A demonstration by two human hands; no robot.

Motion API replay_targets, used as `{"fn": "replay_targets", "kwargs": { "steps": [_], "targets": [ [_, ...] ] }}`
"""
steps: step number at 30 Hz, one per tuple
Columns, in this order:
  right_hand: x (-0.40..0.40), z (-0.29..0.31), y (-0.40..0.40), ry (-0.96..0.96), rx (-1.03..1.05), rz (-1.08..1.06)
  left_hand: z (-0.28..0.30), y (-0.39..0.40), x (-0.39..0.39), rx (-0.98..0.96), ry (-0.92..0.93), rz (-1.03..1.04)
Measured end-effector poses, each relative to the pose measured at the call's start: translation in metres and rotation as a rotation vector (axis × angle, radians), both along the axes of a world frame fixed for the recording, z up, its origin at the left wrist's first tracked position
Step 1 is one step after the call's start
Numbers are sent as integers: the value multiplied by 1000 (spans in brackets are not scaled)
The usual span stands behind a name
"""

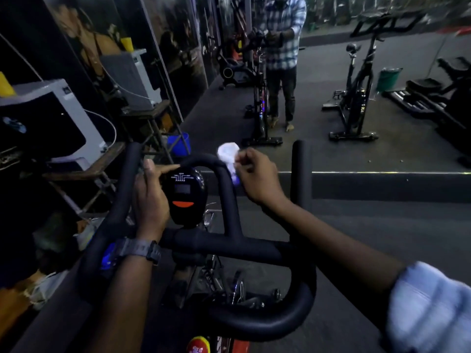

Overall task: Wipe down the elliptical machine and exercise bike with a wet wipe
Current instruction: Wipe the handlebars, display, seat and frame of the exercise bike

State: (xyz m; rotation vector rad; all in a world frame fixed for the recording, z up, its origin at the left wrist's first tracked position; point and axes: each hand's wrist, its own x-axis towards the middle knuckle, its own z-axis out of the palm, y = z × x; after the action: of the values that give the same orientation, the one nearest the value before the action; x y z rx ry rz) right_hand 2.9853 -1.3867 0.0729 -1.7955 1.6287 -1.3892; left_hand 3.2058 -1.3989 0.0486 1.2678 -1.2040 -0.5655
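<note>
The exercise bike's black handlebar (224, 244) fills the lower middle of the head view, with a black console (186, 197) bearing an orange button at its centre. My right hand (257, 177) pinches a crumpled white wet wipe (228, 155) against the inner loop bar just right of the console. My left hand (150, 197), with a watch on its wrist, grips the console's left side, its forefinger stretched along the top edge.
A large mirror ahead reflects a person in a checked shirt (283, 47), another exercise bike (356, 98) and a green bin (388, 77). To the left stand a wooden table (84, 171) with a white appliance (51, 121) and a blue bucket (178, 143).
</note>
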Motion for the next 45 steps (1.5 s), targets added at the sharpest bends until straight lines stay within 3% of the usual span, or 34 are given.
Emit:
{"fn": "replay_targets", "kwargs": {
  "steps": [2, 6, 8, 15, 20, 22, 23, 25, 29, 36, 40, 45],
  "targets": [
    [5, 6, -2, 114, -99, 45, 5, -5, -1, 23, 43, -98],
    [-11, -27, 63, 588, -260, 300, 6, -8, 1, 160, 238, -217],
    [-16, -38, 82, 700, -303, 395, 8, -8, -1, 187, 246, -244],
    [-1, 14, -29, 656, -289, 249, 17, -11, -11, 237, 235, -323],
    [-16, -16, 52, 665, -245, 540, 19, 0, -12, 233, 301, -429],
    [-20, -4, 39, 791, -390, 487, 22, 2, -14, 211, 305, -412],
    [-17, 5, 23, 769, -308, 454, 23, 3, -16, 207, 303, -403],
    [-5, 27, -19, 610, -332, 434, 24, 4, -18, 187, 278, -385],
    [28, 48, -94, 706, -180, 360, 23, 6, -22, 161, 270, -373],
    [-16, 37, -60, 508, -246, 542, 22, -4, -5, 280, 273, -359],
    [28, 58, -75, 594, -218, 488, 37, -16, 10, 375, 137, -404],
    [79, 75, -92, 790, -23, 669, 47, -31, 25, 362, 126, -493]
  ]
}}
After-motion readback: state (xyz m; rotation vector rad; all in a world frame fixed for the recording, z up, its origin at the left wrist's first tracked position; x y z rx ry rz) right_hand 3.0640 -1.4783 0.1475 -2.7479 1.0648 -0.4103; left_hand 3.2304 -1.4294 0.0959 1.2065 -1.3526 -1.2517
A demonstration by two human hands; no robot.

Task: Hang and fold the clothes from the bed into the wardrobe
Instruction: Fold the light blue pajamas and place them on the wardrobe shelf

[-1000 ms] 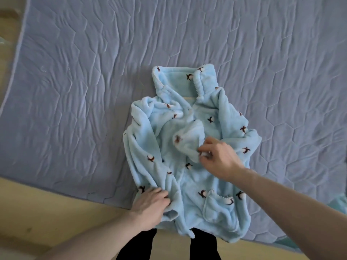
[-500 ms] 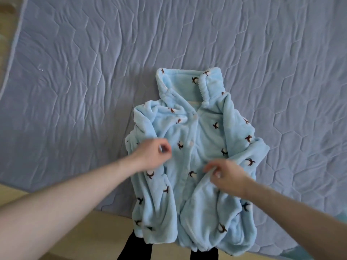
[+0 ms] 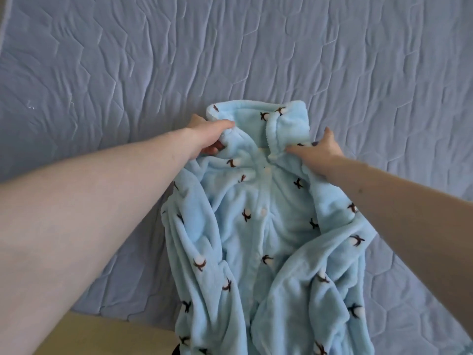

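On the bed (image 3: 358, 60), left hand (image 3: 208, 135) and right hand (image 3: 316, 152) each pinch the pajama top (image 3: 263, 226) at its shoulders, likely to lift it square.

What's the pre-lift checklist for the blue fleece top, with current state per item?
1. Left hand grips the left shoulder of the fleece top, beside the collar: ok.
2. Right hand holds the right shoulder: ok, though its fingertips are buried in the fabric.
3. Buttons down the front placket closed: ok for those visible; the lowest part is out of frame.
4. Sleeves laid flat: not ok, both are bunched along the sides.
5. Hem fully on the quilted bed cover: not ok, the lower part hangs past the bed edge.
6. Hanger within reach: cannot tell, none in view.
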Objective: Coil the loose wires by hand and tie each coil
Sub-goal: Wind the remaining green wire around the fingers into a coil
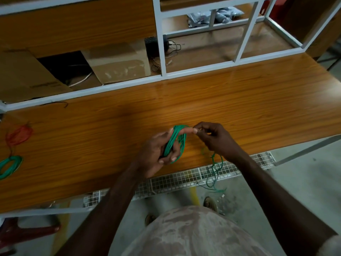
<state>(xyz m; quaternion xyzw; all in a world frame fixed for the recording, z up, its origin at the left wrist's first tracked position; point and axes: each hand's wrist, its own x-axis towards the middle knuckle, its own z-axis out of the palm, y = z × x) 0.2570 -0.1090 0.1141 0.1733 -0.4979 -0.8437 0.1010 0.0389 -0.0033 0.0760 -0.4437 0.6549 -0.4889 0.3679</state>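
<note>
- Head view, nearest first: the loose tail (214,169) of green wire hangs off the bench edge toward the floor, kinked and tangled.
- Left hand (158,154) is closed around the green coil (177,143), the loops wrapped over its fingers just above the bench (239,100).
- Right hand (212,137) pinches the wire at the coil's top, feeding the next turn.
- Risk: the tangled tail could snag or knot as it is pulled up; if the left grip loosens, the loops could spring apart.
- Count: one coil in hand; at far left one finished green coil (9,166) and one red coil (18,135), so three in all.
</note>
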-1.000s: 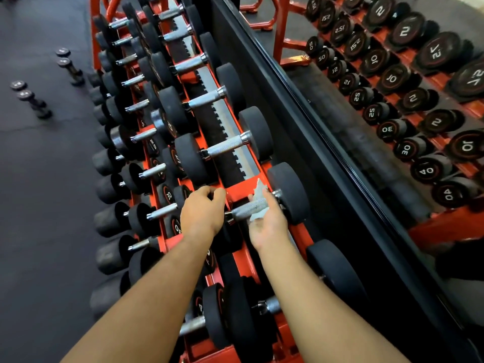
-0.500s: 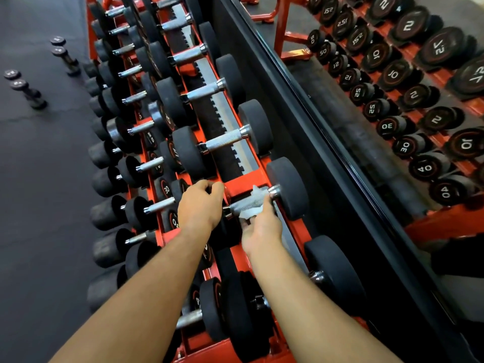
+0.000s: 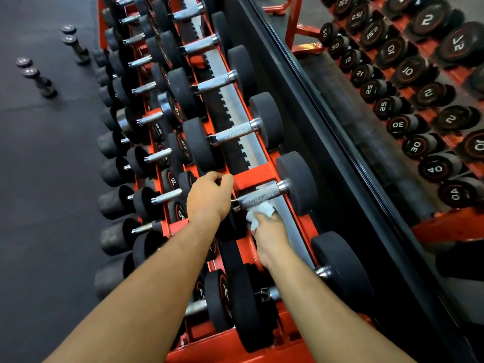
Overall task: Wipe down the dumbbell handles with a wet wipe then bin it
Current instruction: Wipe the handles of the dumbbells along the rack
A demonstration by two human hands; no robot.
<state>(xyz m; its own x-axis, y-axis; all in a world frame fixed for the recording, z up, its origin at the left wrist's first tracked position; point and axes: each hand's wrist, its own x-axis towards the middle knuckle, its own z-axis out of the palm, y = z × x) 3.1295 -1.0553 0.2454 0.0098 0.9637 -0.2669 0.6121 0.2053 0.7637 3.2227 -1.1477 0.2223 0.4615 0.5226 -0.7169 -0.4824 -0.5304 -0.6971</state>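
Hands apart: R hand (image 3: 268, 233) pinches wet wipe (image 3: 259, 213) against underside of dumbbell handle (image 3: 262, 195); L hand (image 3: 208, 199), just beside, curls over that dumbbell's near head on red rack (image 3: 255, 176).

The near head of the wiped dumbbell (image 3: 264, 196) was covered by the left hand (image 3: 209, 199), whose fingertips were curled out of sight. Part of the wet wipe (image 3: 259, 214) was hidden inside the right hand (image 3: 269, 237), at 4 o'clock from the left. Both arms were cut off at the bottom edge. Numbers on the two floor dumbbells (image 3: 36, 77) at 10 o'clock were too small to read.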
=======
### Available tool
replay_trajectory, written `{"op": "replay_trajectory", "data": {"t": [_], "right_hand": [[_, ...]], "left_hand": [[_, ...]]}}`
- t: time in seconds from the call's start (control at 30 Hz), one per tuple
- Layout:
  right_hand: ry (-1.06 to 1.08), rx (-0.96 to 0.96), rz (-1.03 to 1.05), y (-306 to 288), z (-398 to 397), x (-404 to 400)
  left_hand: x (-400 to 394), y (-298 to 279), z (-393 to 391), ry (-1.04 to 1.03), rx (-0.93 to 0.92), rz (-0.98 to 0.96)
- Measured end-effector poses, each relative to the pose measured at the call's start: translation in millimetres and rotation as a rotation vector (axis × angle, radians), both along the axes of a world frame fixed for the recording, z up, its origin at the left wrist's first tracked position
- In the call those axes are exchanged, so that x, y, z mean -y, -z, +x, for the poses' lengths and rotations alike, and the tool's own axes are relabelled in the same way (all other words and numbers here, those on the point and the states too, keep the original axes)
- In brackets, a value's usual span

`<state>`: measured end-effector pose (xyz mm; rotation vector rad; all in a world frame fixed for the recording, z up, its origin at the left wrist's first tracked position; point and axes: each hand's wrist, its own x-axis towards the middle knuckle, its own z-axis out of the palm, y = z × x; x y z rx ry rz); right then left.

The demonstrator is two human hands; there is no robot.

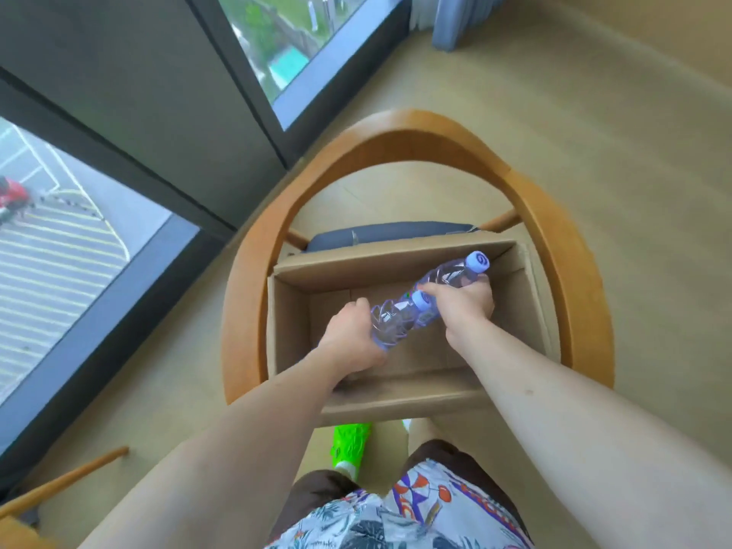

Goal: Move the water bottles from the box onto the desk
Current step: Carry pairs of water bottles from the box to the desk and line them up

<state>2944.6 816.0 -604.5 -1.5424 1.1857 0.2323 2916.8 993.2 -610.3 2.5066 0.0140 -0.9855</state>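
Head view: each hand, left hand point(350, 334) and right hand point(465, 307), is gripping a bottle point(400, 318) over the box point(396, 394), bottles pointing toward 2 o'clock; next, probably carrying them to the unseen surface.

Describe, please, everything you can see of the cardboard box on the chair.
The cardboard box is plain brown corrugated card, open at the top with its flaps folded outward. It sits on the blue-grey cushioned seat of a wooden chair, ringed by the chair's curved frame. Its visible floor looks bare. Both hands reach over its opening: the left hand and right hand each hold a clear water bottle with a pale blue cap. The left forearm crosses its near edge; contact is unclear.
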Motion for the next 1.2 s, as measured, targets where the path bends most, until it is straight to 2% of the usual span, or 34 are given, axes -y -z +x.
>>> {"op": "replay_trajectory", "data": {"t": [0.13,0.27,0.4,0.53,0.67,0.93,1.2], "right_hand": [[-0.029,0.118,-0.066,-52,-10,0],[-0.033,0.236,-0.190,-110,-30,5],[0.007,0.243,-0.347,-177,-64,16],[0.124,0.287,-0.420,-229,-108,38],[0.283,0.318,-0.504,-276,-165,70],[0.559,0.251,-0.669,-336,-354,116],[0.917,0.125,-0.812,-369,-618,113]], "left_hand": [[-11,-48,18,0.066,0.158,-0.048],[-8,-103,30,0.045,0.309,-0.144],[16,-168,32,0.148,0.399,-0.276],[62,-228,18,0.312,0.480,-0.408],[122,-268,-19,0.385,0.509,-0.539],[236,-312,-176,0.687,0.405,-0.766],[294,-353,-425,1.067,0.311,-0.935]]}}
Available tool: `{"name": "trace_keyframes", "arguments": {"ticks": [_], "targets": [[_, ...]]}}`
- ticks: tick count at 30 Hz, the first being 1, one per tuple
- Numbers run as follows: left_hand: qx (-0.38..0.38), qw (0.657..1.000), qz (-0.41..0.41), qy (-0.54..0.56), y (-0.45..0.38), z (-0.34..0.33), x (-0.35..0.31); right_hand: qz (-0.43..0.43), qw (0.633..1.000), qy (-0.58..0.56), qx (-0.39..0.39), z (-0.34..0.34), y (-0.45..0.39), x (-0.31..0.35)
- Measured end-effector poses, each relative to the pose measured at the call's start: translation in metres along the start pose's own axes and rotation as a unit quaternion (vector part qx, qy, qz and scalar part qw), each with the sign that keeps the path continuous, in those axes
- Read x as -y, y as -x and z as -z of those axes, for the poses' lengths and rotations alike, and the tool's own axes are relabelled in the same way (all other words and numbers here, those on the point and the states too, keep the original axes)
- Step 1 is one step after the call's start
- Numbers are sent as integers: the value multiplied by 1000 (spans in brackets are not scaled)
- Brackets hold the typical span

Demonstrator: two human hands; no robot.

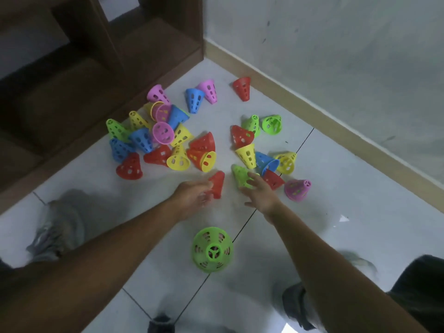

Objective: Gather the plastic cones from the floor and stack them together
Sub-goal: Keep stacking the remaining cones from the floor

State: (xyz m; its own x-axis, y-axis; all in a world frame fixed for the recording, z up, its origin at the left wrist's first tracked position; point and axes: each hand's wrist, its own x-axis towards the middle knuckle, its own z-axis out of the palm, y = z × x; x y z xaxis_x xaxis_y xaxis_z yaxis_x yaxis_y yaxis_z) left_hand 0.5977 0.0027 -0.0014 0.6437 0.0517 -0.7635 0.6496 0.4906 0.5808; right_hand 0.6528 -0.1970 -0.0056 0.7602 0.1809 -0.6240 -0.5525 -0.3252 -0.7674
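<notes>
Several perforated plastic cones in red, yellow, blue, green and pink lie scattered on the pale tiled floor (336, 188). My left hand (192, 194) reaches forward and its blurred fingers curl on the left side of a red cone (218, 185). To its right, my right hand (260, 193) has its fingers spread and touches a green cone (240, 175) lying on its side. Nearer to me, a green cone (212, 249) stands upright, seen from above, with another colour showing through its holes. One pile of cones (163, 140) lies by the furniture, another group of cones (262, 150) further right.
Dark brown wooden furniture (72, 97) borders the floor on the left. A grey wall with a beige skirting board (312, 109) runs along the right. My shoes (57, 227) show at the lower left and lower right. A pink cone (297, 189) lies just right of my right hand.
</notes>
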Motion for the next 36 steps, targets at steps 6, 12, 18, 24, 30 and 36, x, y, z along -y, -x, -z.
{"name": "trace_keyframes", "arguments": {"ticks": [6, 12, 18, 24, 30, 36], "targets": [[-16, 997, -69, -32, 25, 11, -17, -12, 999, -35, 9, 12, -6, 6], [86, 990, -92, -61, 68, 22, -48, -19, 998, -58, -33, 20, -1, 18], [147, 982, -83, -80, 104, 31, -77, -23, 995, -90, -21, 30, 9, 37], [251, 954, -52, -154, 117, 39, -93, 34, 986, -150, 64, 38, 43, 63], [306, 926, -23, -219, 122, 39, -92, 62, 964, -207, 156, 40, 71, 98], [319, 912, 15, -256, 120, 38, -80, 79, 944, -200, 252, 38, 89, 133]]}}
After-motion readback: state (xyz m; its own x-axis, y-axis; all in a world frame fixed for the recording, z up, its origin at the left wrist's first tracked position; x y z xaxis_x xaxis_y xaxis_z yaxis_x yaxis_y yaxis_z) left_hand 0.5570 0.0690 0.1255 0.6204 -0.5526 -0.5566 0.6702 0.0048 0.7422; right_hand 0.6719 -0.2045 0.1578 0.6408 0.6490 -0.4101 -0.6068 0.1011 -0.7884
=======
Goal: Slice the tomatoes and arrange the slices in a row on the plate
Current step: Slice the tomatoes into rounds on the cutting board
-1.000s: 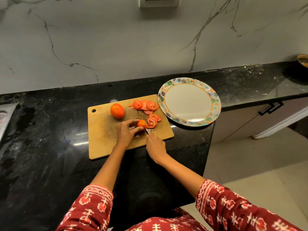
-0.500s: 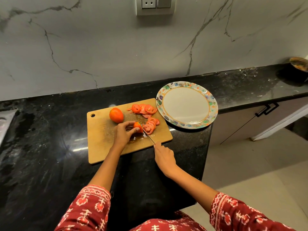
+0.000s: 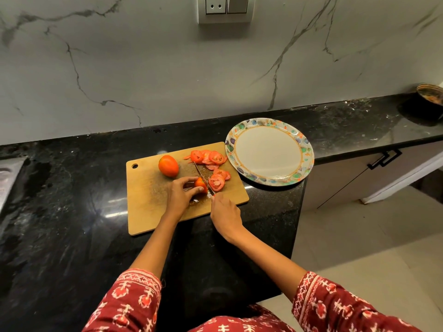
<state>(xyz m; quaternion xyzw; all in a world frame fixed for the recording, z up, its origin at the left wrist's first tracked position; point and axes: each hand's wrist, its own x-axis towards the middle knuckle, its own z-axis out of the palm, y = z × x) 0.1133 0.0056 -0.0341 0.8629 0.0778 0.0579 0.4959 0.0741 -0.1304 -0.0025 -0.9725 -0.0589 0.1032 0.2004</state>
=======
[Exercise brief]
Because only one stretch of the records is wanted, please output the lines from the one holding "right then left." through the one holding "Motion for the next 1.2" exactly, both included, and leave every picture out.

[Task response]
`<state>`: measured end-effector pose (xyz mm; rotation vector rad; all in a world frame fixed for the recording, z up, its origin at the left wrist's first tracked position; point and axes: each hand's wrist, its own x-axis towards the middle knuckle, its own z-axis out of the palm, y = z × x; x y z rx ry rz); right then left.

The demonstrator is two human hands; there is no robot.


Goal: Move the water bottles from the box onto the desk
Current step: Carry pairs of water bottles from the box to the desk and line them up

<state>2944.6 816.0 -604.5 -1.5424 1.1857 0.2323 2916.8 993.2 -610.3 2.5066 0.0140 -0.9855</state>
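Head view: each hand, left hand point(350, 334) and right hand point(465, 307), is gripping a bottle point(400, 318) over the box point(396, 394), bottles pointing toward 2 o'clock; next, probably carrying them to the unseen surface.

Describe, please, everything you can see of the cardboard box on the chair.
The cardboard box is plain brown corrugated card, open at the top with its flaps folded outward. It sits on the blue-grey cushioned seat of a wooden chair, ringed by the chair's curved frame. Its visible floor looks bare. Both hands reach over its opening: the left hand and right hand each hold a clear water bottle with a pale blue cap. The left forearm crosses its near edge; contact is unclear.
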Motion for the next 1.2 s, as measured, targets where the path bends most, until it is straight to 2% of the usual span, or 34 are given, axes -y -z +x.

The exercise contains nothing more.